_ABOUT THIS TASK_:
In the data below, find every line with the string "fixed" and pull it out.

_SOURCE DATA_:
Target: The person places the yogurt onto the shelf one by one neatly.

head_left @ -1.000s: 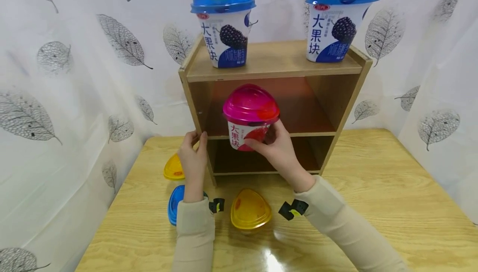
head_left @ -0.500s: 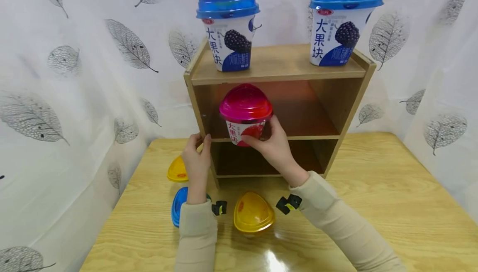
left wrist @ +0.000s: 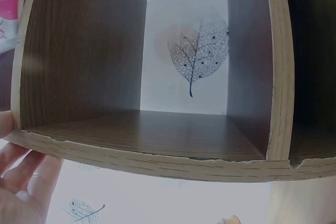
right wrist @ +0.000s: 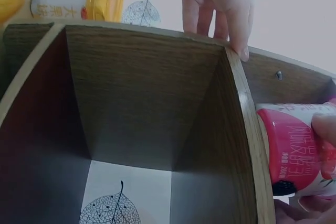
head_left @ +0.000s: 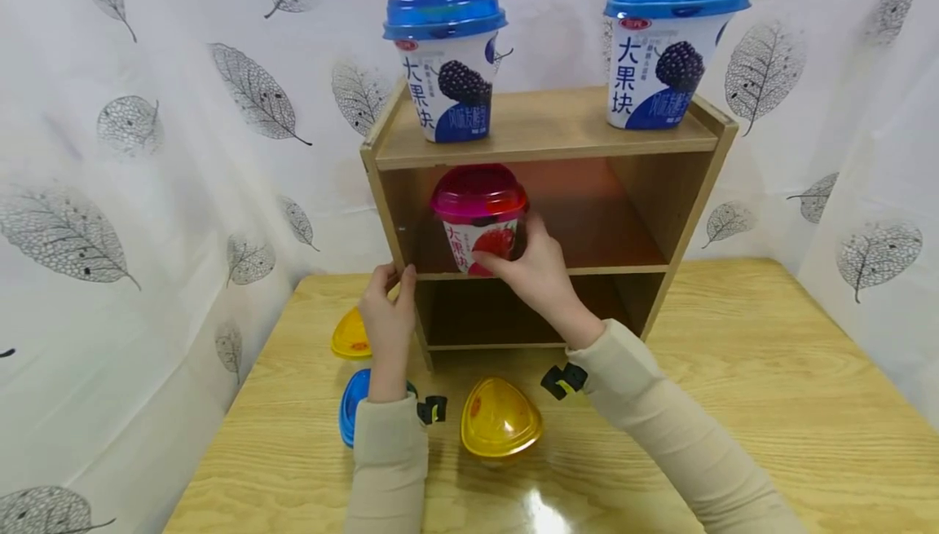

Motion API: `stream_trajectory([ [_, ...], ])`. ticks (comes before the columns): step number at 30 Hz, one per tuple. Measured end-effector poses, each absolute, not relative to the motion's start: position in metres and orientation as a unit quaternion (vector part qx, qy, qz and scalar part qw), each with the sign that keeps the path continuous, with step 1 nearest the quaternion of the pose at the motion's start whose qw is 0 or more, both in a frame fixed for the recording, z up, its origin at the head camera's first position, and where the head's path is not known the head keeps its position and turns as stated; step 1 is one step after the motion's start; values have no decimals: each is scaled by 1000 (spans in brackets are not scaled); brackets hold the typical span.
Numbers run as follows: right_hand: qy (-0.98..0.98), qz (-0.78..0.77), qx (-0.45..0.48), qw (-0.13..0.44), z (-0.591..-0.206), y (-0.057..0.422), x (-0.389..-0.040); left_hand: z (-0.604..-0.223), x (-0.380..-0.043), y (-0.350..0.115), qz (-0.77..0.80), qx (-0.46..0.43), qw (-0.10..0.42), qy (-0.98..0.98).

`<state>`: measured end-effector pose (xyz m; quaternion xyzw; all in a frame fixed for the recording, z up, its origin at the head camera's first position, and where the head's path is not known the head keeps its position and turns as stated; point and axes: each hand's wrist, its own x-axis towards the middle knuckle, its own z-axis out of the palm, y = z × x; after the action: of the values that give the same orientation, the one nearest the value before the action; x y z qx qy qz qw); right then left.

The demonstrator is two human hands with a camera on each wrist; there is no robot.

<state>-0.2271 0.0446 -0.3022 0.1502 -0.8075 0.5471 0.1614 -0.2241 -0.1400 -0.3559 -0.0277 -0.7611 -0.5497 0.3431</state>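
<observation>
My right hand (head_left: pixel 539 269) grips a yogurt cup (head_left: pixel 480 224) with a pink lid and a strawberry picture, thumb on its front. The cup stands upright at the left of the middle compartment of a wooden shelf (head_left: pixel 623 269), its base close over the shelf board in the right wrist view. My left hand (head_left: pixel 389 314) pinches the shelf's left side panel where the middle board meets it; in the left wrist view its fingers (left wrist: pixel 44 182) lie along the panel's outer face. Two blue-lidded yogurt cups, one left (head_left: pixel 447 61) and one right (head_left: pixel 660 45), stand on the shelf's top.
A yellow-lidded cup (head_left: pixel 501 420) stands on the wooden table (head_left: pixel 770 403) in front of the shelf. Partly behind my left arm are a blue-lidded cup (head_left: pixel 354 408) and another yellow-lidded cup (head_left: pixel 352 334). A leaf-patterned curtain (head_left: pixel 220 191) surrounds the table.
My right hand has moved the pink-lidded cup forward into the middle compartment and slightly left. My left hand keeps its hold on the side panel. The head view has shifted a little.
</observation>
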Motion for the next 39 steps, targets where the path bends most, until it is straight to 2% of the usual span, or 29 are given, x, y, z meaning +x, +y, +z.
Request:
stream_trajectory([
  [21, -814, 535, 158, 162, -297, 29, -248, -359, -224, -140, -536, -27, 344, -771],
  [28, -826, 520, 151, 159, -298, 36, -238, -359, -224, -140, -539, -26, 346, -767],
  [31, -823, 513, 150, 193, -305, 46, -227, -360, -225, -139, -538, -22, 343, -770],
  [37, -778, 477, 222, 344, -329, 74, -206, -361, -225, -139, -539, -20, 345, -769],
  [39, -769, 457, 237, 378, -340, 83, -201, -360, -225, -140, -538, -19, 347, -768],
])
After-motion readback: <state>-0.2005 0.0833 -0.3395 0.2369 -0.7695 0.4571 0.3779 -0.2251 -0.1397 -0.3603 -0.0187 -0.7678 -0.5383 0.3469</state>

_ANSWER BOX_:
Motion API: `stream_trajectory([ [_, ...], ])`. ticks (comes before the columns): step number at 30 Hz, one per tuple. Measured end-effector poses, each absolute, not relative to the motion's start: position in metres and orientation as a unit quaternion (vector part qx, qy, qz and scalar part qw), each with the sign that keeps the path continuous, with step 1 nearest the quaternion of the pose at the motion's start whose qw is 0 or more, both in a frame fixed for the recording, z up, its origin at the head camera's first position, and where the head's path is not known the head keeps its position and turns as stated; step 1 is one step after the motion's start; values have no decimals: each is scaled by 1000 (spans in brackets are not scaled); brackets hold the typical span.
`<state>`: measured end-effector pose (xyz m; quaternion xyzw; all in a frame fixed for the recording, z up, its origin at the head camera's first position, and where the head's path is not known the head keeps its position and turns as stated; point and axes: each hand's wrist, its own x-axis towards the middle knuckle, its own z-axis out of the palm, y = z × x; after the action: of the values that give the same orientation, the one nearest the value before the action; x y z qx qy qz qw); right then left.

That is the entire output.